1. Traditional metrics won’t catch this in time: The researchers show that standard indicators such as GDP, income and unemployment explain “less than 5% of this skills-based variation” in exposure. If New Zealand employers only watch vacancy rates and turnover, they will miss where AI is quietly reshaping work well before it turns up in official stats.
2. The productivity race will reach Aotearoa: The report emphasises that AI’s impact depends on how quickly organisations package capabilities into tools and integrate them into workflows. As local banks, telcos, public agencies and global firms with NZ operations chase productivity and service‑level improvements, the temptation to automate a chunk of routine work will grow — particularly in a tight labour market.
3. HR will be judged on how exposed workers are treated: Iceberg shows where leaders have options. It does not say those options must be used to cut jobs. That puts HR at the centre of decisions about redeployment, retraining and how openly organisations communicate with staff whose work is highly exposed.
A practical playbook for NZ HR
So how should New Zealand HR and people leaders respond?
Map your own exposure, task by task: Follow Iceberg’s lead and go beyond job titles. Break key roles into the actual tasks people perform — processing invoices, updating records, drafting standard letters, basic analysis and reporting — and identify which ones look like the document processing, analytical support and administrative work the report highlights. Even a rough map of high‑exposure tasks will put you ahead of most organisations.
Design an AI transition plan, not just pilots: Before large‑scale AI projects kick off, work with the C‑suite to agree on principles: how redeployment will be handled, what retraining budget will be set aside per exposed full‑time equivalent, and what consultation will occur with staff and unions.

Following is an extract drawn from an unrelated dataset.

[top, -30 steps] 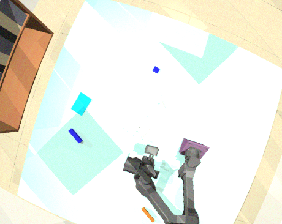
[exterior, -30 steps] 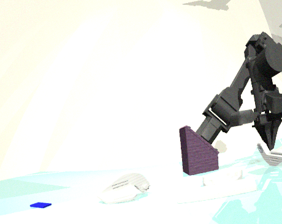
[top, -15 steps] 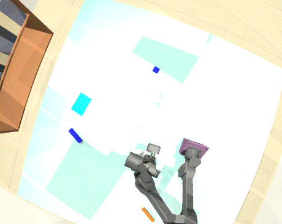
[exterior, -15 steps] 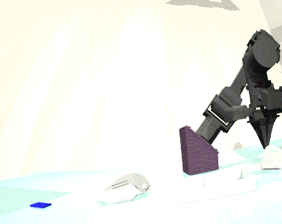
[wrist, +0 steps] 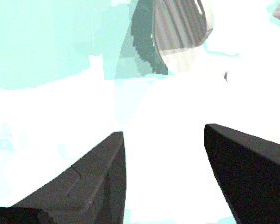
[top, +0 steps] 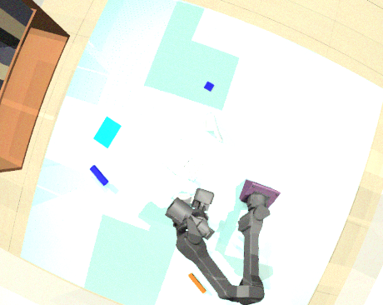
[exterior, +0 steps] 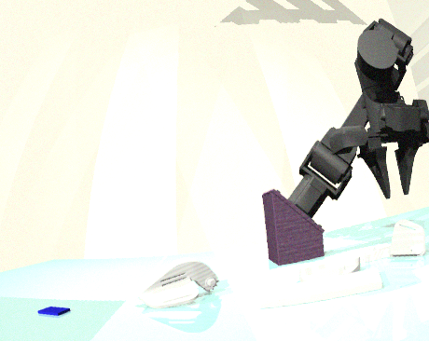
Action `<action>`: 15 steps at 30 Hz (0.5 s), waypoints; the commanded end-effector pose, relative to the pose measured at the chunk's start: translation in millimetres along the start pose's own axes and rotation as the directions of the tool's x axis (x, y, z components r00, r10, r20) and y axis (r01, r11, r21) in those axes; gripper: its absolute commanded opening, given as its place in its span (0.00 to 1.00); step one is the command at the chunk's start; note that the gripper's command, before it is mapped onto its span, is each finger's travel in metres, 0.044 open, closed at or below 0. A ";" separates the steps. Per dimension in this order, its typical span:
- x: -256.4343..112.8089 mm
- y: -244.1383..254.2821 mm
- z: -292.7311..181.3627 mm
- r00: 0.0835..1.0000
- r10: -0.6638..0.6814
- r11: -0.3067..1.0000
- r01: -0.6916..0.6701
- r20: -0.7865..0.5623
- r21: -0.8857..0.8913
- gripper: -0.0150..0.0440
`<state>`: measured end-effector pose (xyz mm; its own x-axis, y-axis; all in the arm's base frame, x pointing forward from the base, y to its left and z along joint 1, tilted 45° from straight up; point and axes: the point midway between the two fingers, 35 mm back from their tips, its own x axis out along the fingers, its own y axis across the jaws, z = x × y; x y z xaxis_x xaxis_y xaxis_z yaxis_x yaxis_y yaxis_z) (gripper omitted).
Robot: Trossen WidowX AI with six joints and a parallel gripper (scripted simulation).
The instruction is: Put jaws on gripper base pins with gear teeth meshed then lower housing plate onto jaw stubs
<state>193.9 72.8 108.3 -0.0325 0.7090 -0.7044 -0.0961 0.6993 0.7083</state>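
Note:
My gripper (exterior: 397, 196) (wrist: 164, 138) points down with its fingers parted and nothing between them; in the top view the arm hides its tips. A white slotted part (exterior: 408, 238) stands on the table below the fingertips, to their right in the exterior view. A ribbed pale part (wrist: 183, 25) lies ahead of the fingers in the wrist view. A long, low white part (exterior: 332, 291), apparently the gripper base, lies in the middle. Another white slotted part (exterior: 180, 284) (top: 214, 127) with a round stub lies tilted farther left in the exterior view. Glare hides pins, teeth and which part is the housing plate.
The arm's purple wedge mount (top: 259, 189) (exterior: 295, 238) stands near the parts. A small blue square (top: 209, 86) (exterior: 54, 310), a cyan rectangle (top: 107, 132), a blue bar (top: 99, 175) and an orange bar (top: 196, 282) lie around. A brown shelf (top: 40, 75) is at the upper left.

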 end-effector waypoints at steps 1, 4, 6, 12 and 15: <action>0.4 -0.3 0.0 1.000 0.001 1.000 -0.001 0.000 0.008 0.70; 0.4 -0.3 0.0 1.000 0.001 1.000 -0.001 0.000 0.008 0.83; 0.4 -0.3 0.0 1.000 0.001 1.000 -0.001 0.000 0.008 0.92; 0.4 -0.3 0.0 1.000 0.001 1.000 -0.001 0.000 0.008 1.00; 0.4 -0.3 0.0 1.000 0.001 1.000 -0.001 0.000 0.008 1.00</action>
<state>193.9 72.8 108.2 -0.0326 0.7089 -0.7046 -0.0954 0.6995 0.7082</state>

Project Iceberg exists so policymakers can test scenarios “before committing billions”; HR should demand similar discipline around workforce decisions.
Shift from jobs to skills and pathways: The Iceberg Index is deliberately “a skills-centered metric that measures the wage value of skills AI systems can perform.” New Zealand employers can mirror this by building skills inventories, funding targeted learning, and creating internal pathways that help people move from high‑exposure tasks into work that is harder to automate — complex case management, relationship roles, change and implementation, or work that requires deep cultural and local knowledge.
Update what goes to the board: Alongside standard people metrics, boards should start seeing a simple AI‑era indicator: what share of the organisation’s wage bill is tied to highly exposed tasks? In an economy wrestling with productivity and skills shortages, that number will be hard to ignore.
The MIT team is blunt: “The window to treat AI as a distant future issue is closing.” For New Zealand HR leaders, that window is narrower still. The same cloud tools that underpin Project Iceberg’s findings are only a login away for Kiwi employers.
AI is already capable of doing a noticeable share of the work New Zealanders are paid for. Whether that becomes a story of managed transition — or of avoidable dislocation — will depend on the choices organisations and their HR leaders make now, before the iceberg fully breaks the surface in Aotearoa.